• ASSIGNED TASK: Copy, from the material below, each line that contains the word "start".

◇ ◇ ◇ ◇ ◇ ◇ ◇

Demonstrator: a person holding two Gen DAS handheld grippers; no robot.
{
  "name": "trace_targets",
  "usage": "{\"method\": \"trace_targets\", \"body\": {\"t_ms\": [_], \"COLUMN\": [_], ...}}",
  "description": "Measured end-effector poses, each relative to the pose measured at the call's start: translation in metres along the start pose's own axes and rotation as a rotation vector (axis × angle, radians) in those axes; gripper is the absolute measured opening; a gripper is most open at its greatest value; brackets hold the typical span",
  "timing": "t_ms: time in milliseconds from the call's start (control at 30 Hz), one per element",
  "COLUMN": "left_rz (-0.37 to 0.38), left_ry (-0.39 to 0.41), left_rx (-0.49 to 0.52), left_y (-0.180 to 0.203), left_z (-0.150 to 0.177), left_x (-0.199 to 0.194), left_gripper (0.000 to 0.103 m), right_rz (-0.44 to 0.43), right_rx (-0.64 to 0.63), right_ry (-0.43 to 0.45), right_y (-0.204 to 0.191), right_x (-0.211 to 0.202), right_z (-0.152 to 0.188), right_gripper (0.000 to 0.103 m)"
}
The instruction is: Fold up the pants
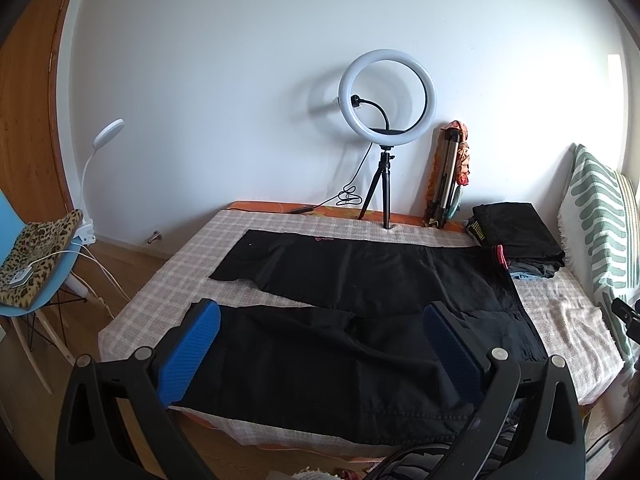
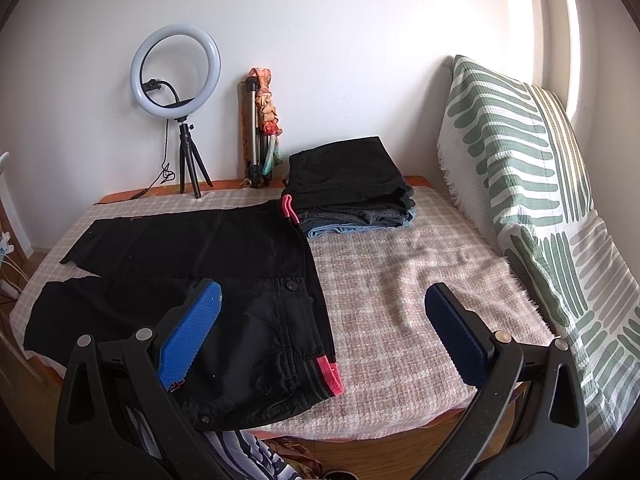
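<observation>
- Black pants (image 1: 360,312) spread flat on the checked blanket (image 2: 400,280), legs parted in a V, waistband toward the striped cushion (image 2: 532,184)
- Red-pink trim at the waistband corners, one by the near blanket edge, one beside the folded stack
- Left gripper (image 1: 322,320) above the near leg of the pants, blue pads spread wide, gripping nothing
- Right gripper (image 2: 324,300) above the waistband end of the pants, fingers (image 2: 192,332) equally wide apart, nothing between them; left pad over the black cloth, right pad over bare blanket
- Stack of folded clothes (image 2: 352,188) beyond the waistband, touching the far corner of the pants, black garment on top, grey and blue below
- Ring light (image 1: 387,98) on a small tripod beyond the far leg of the pants, against the white wall
- Folded tripod with orange scarf (image 1: 452,168) leaning on the wall, between ring light and stack
- Blue chair (image 1: 36,264) with leopard-print cushion off the cuff end of the pants, white clip lamp (image 1: 104,136) beside it
</observation>
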State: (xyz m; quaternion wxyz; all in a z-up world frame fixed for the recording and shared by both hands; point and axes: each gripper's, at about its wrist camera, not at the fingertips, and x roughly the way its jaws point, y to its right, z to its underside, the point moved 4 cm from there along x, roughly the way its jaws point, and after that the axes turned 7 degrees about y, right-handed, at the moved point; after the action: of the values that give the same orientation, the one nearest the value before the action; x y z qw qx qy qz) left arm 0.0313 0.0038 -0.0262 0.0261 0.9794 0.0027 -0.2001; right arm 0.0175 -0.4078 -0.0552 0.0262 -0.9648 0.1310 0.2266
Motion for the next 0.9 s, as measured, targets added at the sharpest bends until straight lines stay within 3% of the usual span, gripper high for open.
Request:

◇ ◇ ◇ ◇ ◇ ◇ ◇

• TASK SOLUTION:
  "description": "Measured end-effector poses, each relative to the pose measured at the call's start: translation in metres along the start pose's own axes and rotation as a rotation vector (axis × angle, radians) in those axes; gripper is the absolute measured opening; a gripper is most open at its greatest value; brackets hold the typical span",
  "timing": "t_ms: time in milliseconds from the call's start (control at 30 Hz), one per element",

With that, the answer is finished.